### WHAT YOU HAVE TO DO:
The answer should consist of each line from the data below that includes "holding".

[DATA EXTRACT Boundary: Start]

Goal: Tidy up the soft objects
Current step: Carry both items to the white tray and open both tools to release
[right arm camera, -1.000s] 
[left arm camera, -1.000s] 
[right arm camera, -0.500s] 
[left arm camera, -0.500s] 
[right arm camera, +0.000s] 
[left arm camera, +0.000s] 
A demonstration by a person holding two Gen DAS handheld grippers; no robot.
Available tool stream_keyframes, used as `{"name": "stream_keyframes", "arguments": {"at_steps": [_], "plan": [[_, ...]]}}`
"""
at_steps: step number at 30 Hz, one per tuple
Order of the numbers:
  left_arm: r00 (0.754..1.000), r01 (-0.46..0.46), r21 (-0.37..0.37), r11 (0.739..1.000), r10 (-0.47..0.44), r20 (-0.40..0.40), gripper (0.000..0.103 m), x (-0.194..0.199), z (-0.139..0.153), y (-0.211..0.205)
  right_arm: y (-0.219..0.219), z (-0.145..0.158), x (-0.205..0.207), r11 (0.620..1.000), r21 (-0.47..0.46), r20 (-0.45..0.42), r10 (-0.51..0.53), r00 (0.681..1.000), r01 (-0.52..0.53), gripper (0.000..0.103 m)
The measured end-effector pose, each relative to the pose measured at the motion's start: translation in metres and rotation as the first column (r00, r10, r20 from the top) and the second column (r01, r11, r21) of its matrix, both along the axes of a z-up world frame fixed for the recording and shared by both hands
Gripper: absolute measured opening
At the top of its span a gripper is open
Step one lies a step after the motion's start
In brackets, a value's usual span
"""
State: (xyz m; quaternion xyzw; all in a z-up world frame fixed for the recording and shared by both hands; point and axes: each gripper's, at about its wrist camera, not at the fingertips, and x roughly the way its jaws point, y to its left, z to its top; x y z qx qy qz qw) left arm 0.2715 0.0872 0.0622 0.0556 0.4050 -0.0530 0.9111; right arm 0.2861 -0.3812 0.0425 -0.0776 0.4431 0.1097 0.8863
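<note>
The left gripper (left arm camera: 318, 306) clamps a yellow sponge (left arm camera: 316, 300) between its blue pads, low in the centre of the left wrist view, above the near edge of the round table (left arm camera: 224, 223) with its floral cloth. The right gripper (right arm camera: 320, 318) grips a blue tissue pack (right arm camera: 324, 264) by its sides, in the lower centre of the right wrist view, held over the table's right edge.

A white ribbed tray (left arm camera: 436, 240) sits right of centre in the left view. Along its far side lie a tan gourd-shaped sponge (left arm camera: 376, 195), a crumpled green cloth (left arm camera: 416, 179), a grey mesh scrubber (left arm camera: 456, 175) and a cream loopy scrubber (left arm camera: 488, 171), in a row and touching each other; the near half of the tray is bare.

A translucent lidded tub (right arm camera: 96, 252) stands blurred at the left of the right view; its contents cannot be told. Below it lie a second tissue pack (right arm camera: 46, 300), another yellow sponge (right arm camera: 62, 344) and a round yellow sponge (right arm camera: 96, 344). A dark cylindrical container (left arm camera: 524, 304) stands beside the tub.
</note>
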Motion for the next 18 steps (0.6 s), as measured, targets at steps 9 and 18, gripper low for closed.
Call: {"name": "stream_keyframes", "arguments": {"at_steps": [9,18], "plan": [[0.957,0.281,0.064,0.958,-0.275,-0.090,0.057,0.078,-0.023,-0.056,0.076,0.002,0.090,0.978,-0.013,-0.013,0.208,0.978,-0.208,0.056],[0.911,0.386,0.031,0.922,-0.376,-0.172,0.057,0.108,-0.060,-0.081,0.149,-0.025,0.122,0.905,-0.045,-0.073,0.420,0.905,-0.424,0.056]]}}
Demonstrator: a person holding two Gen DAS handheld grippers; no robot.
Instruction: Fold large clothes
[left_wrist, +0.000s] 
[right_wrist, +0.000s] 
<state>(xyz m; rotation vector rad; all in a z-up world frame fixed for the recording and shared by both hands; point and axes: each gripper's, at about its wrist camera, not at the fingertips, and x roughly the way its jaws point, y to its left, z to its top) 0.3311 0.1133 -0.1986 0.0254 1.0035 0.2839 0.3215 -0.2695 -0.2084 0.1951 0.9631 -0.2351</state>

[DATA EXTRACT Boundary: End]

### ANSWER SPACE:
A demonstration by a person holding two Gen DAS handheld grippers; no robot.
Demonstrator: a person holding two Gen DAS handheld grippers; no robot.

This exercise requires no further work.